和田:それこそ、物件を通してその人の生活を提案できるぐらいの質の高い営業が求められるのかもしれませんね。
ITを使ってビジネスフローを変えようという強い姿勢に感動
和田:では最後に、GA technologiesに入社して感動したエピソードはありますか?
橋本:そもそも僕が入社しようとしたきっかけでもありますが、GA technologiesは、Technologyを使って、本気で仕事を変えていこうとしているんです。
経営トップの樋口はもともとセールスの出身、Technologyのことは何もわからず、エンジニアを何回も雇っては失敗を繰り返したと講演でも言っています。そこで、Technologyを扱う人たちに少しでも近づこうと、休日を使ってプログラムの学校に通ったり、スーツをやめて私服にしてみたり、とにかく共通点を作って会話しようとしたそうです。
もちろんトップや経営サイドだけでなく、現場も本気でTechnologyによって不動産業界におけるビジネスを変えようとしています。一緒にコミットしようとしてくれている姿勢はデータサイエンティストとして本当にうれしいポイントですし、だからこそデータが少ない中でも、収集から苦労してやっていこうと思えますね。
和田:この業界をデータ化しようというのは、誰もが一度はやってみようと思って挫折しているからこそ、現在の旧態然とした業界の状態があると思います。それが、今ようやくデータ化できるかもしれないフェーズが見えてきたんですね。
橋本:現場で一つ一つ情報を手入力させようとしても、ただでさえ忙しい現場の負担になるだけで、いつまで経っても浸透しません。
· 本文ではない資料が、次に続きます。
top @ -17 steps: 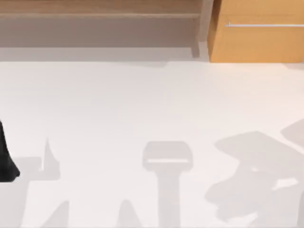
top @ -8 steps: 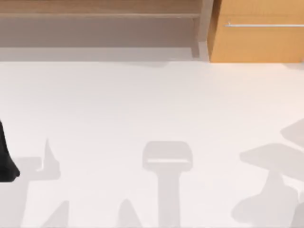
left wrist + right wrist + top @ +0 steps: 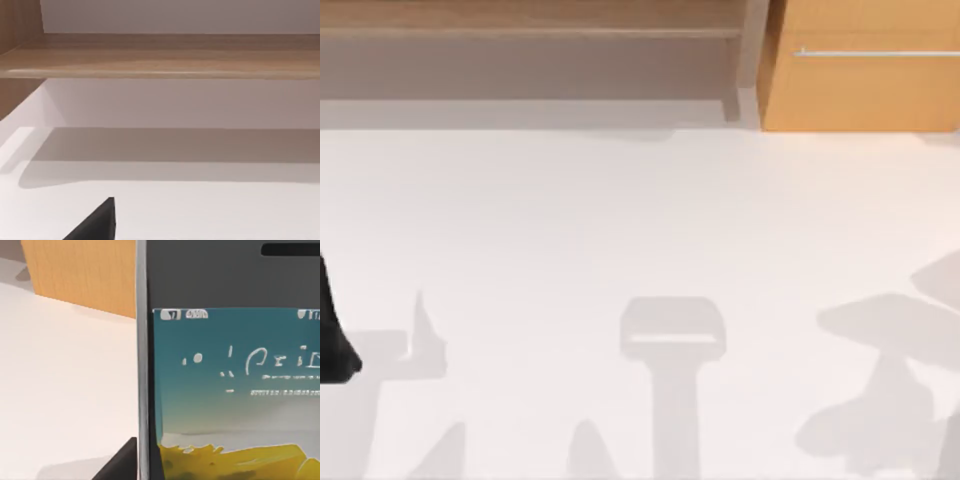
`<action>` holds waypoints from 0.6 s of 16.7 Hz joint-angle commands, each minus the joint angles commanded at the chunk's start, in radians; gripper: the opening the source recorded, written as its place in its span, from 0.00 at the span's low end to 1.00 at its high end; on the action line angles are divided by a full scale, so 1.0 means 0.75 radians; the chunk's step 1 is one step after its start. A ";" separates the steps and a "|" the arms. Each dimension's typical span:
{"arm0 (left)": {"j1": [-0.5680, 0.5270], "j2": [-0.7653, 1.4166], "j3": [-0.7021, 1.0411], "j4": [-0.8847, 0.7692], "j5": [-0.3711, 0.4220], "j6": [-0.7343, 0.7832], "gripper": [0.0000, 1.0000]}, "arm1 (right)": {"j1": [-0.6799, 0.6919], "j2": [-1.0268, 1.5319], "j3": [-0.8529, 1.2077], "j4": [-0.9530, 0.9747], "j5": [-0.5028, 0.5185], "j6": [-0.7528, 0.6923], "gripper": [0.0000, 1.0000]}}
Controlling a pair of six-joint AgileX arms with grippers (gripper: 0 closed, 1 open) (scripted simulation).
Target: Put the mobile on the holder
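The mobile [image 3: 225,365] stands very close in the right wrist view, with a dark face, a pale rim and a teal-to-yellow screen carrying white marks. It hangs above the white table [image 3: 65,380]. One black finger [image 3: 120,462] of my right gripper presses against its rim, and the gripper seems shut on it. The holder is out of view. A black part of my left gripper [image 3: 95,222] shows over the table near the back shelf.
A wooden shelf [image 3: 530,30] runs along the back of the white table [image 3: 620,220], and an orange-brown cabinet [image 3: 860,70] stands at the back right. A black shape [image 3: 330,340] sits at the left edge. Grey shadows of the arms fall along the front.
The grey shadow at the table's front right has shifted rightwards and changed shape, so the right arm has moved. The black shape at the left edge has stayed put.
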 joint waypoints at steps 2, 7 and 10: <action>0.000 0.000 0.000 0.000 0.000 0.000 1.00 | 0.042 0.024 -0.009 0.068 0.047 0.035 0.00; 0.000 0.000 0.000 0.000 0.000 0.000 1.00 | 0.134 0.149 -0.018 0.236 0.107 0.130 0.00; 0.000 0.000 0.000 0.000 0.000 0.000 1.00 | 0.144 0.183 -0.018 0.277 0.107 0.151 0.00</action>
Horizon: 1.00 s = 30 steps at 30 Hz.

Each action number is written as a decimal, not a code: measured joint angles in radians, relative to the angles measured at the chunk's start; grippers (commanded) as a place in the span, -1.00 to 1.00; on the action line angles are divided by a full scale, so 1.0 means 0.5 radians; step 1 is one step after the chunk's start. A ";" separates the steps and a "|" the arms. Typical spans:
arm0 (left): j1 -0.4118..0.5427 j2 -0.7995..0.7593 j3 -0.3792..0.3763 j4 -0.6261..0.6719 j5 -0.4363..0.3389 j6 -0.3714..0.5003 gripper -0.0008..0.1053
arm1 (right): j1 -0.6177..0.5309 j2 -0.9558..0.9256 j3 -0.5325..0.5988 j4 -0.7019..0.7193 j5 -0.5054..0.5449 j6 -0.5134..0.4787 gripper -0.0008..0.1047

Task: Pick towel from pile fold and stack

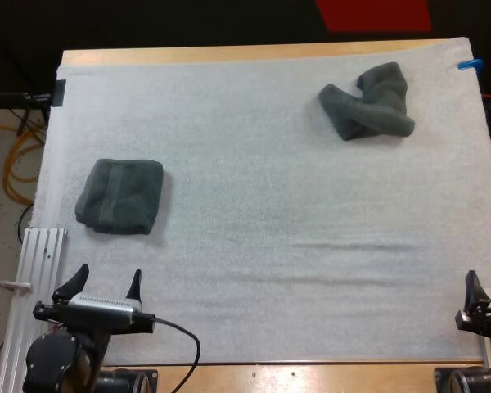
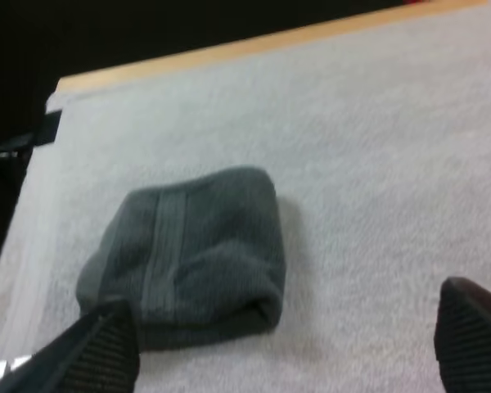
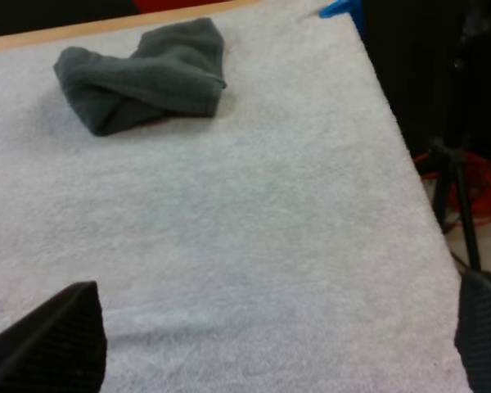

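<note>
Judging by the folded towel (image 1: pixel 120 196) already laid down, the crumpled towel (image 1: pixel 368 102) is to be reached next, the left gripper (image 1: pixel 109 273) and right gripper (image 3: pixel 278 282) being held open, empty.

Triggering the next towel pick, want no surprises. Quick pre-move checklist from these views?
1. Left gripper open, holding nothing: ok.
2. Right gripper open, holding nothing: ok.
3. Crumpled towel on the mat, far right side, nothing touching it: ok.
4. Folded towel lying flat on the left, well apart from the crumpled one: ok.
5. Free corner on the crumpled towel to grab: cannot tell.
</note>
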 measured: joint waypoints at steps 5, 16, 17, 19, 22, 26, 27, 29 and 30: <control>0.000 0.000 -0.165 0.026 0.070 0.000 0.36 | 0.000 0.024 -0.031 -0.012 0.000 -0.008 0.60; 0.000 0.425 -0.644 0.058 0.720 0.000 0.36 | 0.000 0.594 -0.440 -0.043 -0.460 -0.060 0.60; 0.000 0.480 -0.682 0.058 0.813 0.000 0.36 | 0.000 0.652 -0.483 -0.045 -0.556 -0.060 0.60; 0.000 0.578 -0.744 0.058 0.949 0.000 0.36 | 0.000 0.755 -0.563 -0.045 -0.694 -0.060 0.60; 0.000 0.684 -0.790 0.058 1.026 0.000 0.36 | 0.000 0.905 -0.654 -0.045 -0.800 -0.060 0.60; 0.000 0.766 -0.792 0.058 1.034 0.000 0.36 | 0.000 1.060 -0.701 -0.088 -0.874 -0.060 0.60; 0.000 0.777 -0.792 0.058 1.034 0.000 0.36 | 0.000 1.096 -0.701 -0.114 -0.877 -0.060 0.60; 0.000 0.785 -0.792 0.061 1.034 0.000 0.36 | 0.000 1.199 -0.701 -0.211 -0.847 -0.060 0.60; 0.000 0.785 -0.792 0.061 1.034 0.000 0.36 | 0.000 1.256 -0.701 -0.271 -0.806 -0.060 0.60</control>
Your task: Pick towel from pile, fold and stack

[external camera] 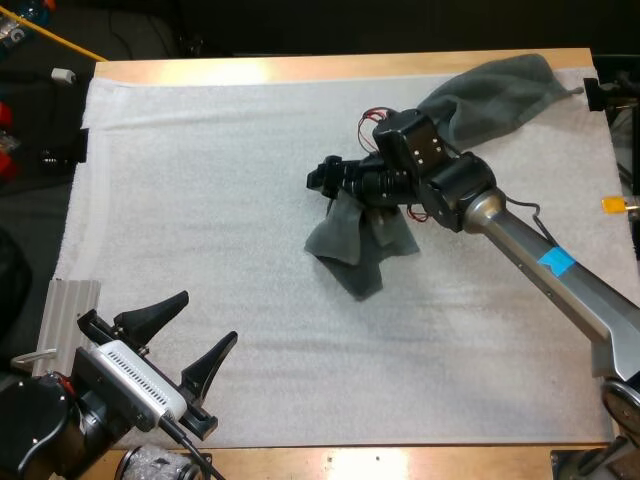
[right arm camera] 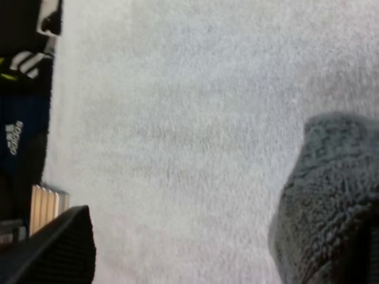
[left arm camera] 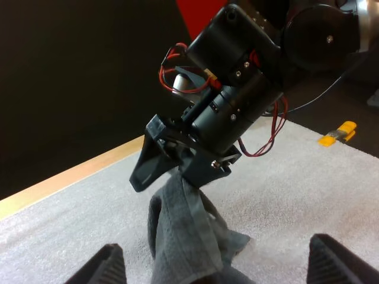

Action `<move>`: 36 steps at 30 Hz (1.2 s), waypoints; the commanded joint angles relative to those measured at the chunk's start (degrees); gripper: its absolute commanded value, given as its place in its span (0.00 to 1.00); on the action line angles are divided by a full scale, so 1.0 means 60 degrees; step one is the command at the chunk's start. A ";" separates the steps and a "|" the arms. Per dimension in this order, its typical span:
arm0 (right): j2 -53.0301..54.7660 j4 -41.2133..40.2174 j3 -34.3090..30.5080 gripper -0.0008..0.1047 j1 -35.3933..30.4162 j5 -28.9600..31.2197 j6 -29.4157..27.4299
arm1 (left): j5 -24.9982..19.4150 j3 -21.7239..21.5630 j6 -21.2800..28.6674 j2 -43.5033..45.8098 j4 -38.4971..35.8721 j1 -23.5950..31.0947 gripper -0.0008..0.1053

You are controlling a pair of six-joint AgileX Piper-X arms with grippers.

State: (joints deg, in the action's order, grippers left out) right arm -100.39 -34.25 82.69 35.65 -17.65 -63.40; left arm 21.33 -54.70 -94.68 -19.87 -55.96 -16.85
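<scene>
Your right arm (external camera: 520, 245) reaches in over the middle of the white mat (external camera: 200, 200), and the right jaws sit at the top of a crumpled dark grey-green towel (external camera: 350, 245). From the left wrist view, that towel (left arm camera: 183, 236) rises in a bunched peak up to the right jaws, while the rest of it spreads loosely on the mat below. The right wrist view shows the towel's fuzzy cloth (right arm camera: 331, 201) close against one side of the jaws, but you cannot tell whether the right jaws are clamped on it or only resting against it.

A second towel (external camera: 495, 95) of the same colour lies heaped at the far right corner of the mat, well apart from the first and partly behind the right arm.

Your left arm (external camera: 100, 385) waits at the near left corner of the surface (external camera: 300, 68). The left jaws stand wide apart with nothing between them, pointing toward the towel in the middle but well short of it.
</scene>
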 commanded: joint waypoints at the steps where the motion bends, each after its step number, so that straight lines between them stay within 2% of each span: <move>1: -0.0012 -0.0274 0.0100 0.76 -0.0018 -0.0071 -0.0140 | 0.0063 -0.0052 -0.0185 -0.0004 0.0103 -0.0052 0.58; 3: -0.0141 -0.0537 0.0100 0.76 -0.0018 -0.0227 -0.0140 | 0.0063 -0.0052 -0.0244 -0.0004 0.0103 -0.0052 0.58; 6: -0.0435 -0.1059 0.0100 0.76 0.0104 -0.1743 -0.0151 | 0.0063 -0.0052 -0.0242 -0.0004 0.0103 -0.0052 0.58; 10: -0.0518 -0.0561 0.0100 0.76 0.0347 -0.2833 -0.0461 | 0.0063 -0.0052 -0.0242 -0.0004 0.0103 -0.0052 0.58; 13: -0.0518 0.0464 0.0169 0.76 0.0574 -0.2159 -0.0537 | 0.0063 -0.0052 -0.0242 -0.0004 0.0103 -0.0052 0.58; 17: -0.0518 0.1771 0.0438 0.76 0.0773 -0.0474 -0.0455 | 0.0063 -0.0052 -0.0242 -0.0004 0.0103 -0.0052 0.58; 18: -0.0518 0.2759 0.0530 0.76 0.0770 0.0127 -0.0046 | 0.0063 -0.0052 -0.0242 -0.0004 0.0103 -0.0052 0.58; 21: -0.0518 0.4527 0.0548 0.76 0.0722 0.0936 0.1186 | 0.0063 -0.0052 -0.0297 -0.0004 0.0103 -0.0052 0.58; 23: -0.0518 0.4939 0.0548 0.76 0.0723 0.1067 0.1296 | 0.0140 -0.0052 -0.0308 -0.0004 0.0103 -0.0052 0.58; 27: -0.0518 0.4548 0.0548 0.76 0.0723 0.0513 0.1219 | 0.0283 -0.0052 -0.0308 -0.0004 0.0061 -0.0052 0.58; 32: -0.0444 0.3112 0.0548 0.76 0.0723 -0.0421 0.0158 | 0.0281 -0.0052 -0.0308 -0.0004 -0.0220 -0.0052 0.58; 36: -0.0270 0.1504 0.0548 0.76 0.0723 -0.0377 -0.0644 | 0.0281 -0.0052 -0.0232 -0.0004 -0.0652 -0.0052 0.58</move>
State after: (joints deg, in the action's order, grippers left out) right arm -103.07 -23.81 85.36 40.13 -19.44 -65.78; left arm 22.55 -54.70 -95.80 -19.87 -59.47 -16.85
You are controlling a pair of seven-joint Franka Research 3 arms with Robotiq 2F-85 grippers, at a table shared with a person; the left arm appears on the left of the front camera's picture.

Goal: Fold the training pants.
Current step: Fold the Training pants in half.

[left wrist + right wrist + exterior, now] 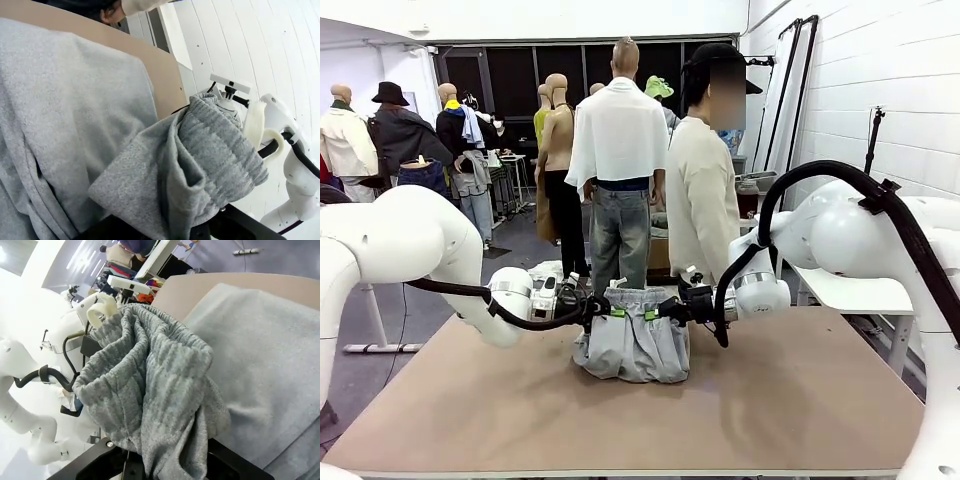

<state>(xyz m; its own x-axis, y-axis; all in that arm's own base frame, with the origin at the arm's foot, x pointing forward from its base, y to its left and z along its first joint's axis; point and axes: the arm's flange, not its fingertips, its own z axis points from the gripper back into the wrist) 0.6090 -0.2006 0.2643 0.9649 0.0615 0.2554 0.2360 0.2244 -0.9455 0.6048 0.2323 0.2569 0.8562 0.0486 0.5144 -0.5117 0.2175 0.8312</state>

「データを取る」という業務を別のタスクとして付与するのではなく、いかに自社のビジネスの流れの中に自然に組み込めるかが勝負ですし、それができるのが我々のような事業会社の強みだと思っています。
和田: Technologyを不動産業界にどう活用したらいいのか、どうすれば汎用化できるのかが見えてきた気がします。本日はありがとうございました。